The flat was the lower floor of Tod’s cottage, half- buried in a hill. Here outside the city the land was
filled with smooth rolling hills and valleys, blanketed with rich velvety grass. It was beautiful land,
peaceful, and almost empty. The cities of Dabion were scattered, built around the branches of the Great
Halls of Justice that were posted throughout the country: Insigh, Tanasigh, Kerr, Origh two miles away,
and others. Almost all the remaining population had been ousted from the country generations before,
leaving the hills and valleys nearly barren. The few commoners who remained lived in cottages half-buried
in the slopes like the burrows of moles.

Tod stumbled a little as he started down the steps that edged the slope of the hill, rough-hewn shards of
flagstone placed irregularly in the earth. Tod’s cottage was one of a row of three burrowed into this hill.
All three had lower floors with doors that let out at the bottom of the slope. The inner stairwell that
accessed the lower floor in Tod’s cottage had been blocked to form a separate flat.

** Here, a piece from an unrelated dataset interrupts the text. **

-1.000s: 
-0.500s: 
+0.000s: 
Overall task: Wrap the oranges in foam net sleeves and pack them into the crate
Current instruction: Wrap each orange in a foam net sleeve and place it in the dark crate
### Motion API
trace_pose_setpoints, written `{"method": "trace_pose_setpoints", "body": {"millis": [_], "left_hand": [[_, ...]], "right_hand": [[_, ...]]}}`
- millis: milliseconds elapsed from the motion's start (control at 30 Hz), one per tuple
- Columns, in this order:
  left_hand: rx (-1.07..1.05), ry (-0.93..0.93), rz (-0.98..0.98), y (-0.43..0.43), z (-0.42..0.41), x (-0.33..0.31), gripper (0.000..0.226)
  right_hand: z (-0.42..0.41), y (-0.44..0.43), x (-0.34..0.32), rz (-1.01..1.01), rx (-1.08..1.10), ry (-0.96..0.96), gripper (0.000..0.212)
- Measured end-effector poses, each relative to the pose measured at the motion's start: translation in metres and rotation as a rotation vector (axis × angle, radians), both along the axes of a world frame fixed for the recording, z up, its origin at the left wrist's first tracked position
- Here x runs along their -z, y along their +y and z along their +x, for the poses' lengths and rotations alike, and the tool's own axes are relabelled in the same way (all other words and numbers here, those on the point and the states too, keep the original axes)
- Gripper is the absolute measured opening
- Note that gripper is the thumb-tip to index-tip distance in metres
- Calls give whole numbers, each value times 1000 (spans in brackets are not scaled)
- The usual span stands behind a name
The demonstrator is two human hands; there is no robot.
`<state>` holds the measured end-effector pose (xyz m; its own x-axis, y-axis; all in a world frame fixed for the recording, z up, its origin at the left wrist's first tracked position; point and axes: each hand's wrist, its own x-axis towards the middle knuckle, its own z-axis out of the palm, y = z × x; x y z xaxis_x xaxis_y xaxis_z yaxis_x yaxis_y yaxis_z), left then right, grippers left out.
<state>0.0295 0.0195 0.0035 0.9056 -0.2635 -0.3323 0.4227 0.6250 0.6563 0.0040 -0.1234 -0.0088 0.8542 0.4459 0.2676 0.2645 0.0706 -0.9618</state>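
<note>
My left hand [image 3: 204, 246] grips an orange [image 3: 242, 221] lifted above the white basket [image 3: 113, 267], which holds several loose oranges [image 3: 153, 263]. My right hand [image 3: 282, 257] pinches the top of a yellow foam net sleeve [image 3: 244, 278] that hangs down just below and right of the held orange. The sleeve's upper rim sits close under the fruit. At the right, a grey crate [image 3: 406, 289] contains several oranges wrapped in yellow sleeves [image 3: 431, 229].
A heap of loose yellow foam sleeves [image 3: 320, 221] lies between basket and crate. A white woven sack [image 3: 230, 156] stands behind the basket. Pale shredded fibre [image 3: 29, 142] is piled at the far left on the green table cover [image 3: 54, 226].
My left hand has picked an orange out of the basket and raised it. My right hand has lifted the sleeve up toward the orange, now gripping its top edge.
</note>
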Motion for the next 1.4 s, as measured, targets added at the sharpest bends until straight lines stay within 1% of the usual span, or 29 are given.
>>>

The neighbors did
not use the outside steps; Widow Carther’s lower door, at the far end of the row, was even boarded
over.

“These steps need fixing,” Tod said, his voice tripping, still a little breathless from his frantic rush out of
town. “I’m afraid they were let go for a long time—I just started trying to fix them up a few years ago. I
try to keep them clean, but the rain, you know, and mud, and then in the winter they get icy, then snow
covers them up, and once it melts in the spring…” Tod cut himself short. The riot, the note, they had
made him lose his wits, and he was babbling like a fool. He usually only spoke much in the company of
someone quieter than himself, and his great-aunt had been the last person to fit that description.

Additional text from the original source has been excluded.